Cream cheese batter is infused with yuja marmalade and zest, then baked at very high heat until the surface blisters into a dark, almost burnt crust while the interior remains a barely set, spoonable cream. The yuja - a Korean citrus prized for its intense fragrance - lifts the dense richness of the cream cheese with a bright, floral acidity that lingers on the palate. This citrus note distinguishes the cake from standard Basque cheesecake, which relies solely on dairy richness. Oven temperature must reach at least 230 degrees Celsius to achieve the rapid caramelization on the outside before the center has time to firm. Crumpled parchment lining the pan creates the characteristic wrinkled edges. After baking, the cake is cooled and then refrigerated, which gradually thickens the center from a flowing custard to a dense, mousse-like consistency. Served cold, each slice holds its shape on the plate while still feeling creamy and yielding on the fork.

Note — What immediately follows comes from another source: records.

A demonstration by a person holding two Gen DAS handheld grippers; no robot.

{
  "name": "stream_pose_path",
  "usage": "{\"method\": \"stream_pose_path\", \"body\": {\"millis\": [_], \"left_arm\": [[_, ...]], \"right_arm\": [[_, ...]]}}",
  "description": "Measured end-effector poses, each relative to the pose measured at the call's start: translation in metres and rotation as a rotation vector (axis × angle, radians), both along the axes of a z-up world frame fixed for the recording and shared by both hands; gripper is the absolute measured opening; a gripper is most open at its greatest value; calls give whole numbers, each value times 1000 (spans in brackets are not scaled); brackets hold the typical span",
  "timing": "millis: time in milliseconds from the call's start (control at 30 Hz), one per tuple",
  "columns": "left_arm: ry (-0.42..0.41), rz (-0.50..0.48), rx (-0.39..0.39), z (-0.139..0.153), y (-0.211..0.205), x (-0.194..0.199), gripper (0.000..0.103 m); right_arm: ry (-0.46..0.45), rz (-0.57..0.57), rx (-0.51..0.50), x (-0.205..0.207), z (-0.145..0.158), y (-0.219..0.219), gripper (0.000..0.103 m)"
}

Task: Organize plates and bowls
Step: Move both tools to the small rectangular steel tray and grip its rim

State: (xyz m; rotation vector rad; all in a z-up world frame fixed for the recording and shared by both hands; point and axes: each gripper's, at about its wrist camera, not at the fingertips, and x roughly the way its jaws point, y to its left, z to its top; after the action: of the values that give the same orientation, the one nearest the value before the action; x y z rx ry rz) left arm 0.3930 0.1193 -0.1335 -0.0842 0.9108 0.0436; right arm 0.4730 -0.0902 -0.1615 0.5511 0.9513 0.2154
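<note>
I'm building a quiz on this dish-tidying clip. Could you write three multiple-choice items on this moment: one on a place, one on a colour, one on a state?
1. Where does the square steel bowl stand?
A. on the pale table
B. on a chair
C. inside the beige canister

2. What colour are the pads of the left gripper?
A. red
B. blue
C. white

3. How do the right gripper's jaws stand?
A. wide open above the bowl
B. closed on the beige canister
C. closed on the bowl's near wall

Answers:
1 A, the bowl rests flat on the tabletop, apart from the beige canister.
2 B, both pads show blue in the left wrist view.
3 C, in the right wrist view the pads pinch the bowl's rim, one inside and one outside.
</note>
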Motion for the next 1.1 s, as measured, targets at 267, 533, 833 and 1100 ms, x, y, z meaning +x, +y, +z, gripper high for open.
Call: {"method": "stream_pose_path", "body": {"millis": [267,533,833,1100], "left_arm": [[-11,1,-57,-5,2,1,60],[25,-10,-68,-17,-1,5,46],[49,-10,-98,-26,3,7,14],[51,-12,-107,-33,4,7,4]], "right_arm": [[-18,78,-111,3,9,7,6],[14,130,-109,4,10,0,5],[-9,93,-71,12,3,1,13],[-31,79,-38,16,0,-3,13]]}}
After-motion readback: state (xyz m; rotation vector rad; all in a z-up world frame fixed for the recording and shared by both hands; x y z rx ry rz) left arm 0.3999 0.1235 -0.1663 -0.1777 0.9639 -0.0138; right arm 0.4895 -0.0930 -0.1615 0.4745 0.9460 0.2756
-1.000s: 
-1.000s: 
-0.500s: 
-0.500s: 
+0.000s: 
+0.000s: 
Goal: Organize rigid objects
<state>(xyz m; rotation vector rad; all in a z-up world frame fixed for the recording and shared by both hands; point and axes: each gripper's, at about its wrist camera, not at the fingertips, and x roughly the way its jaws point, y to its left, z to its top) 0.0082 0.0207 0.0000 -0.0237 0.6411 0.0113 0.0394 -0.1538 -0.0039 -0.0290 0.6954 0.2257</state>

Prep 15min Cook 32min 4 servings
Recipes by ingredient → egg heavy cream cake flour

Instructions

Read the steps as a cooking flow: prep, heat, seasoning, doneness control, and finish.

6 steps
  1. 1
    Step

    Preheat the oven fully to 230 degrees Celsius and crumple parchment before lining the round pan higher than the rim.

    The wrinkled paper helps form the rustic edges and protects the batter as it rises.

  2. 2
    Season

    Soften 350 g cream cheese at room temperature, then beat in 95 g sugar by pressing and scraping the bowl.

    Continue until no hard lumps remain, because small pieces will bake into a grainy texture.

  3. 3
    Prep

    Add the 2 eggs one at a time, mixing fully after each addition.

    Avoid whipping in too much air, and scrape the sides and bottom so the batter stays even and does not separate.

  4. 4
    Prep

    Mix in 180 ml heavy cream and 60 g yuja marmalade on low speed.

    Finely chop any peel pieces in the marmalade first so the citrus flavor spreads evenly instead of gathering in one area.

  5. 5
    Season

    Sift in 10 g cake flour and 1 g salt, then mix only until the dry streaks disappear.

    Stop as soon as the batter looks smooth, since overmixing can make the center heavy.

  6. 6
    Heat

    Pour the batter into the lined pan and bake for 30-32 minutes until the top is deeply browned.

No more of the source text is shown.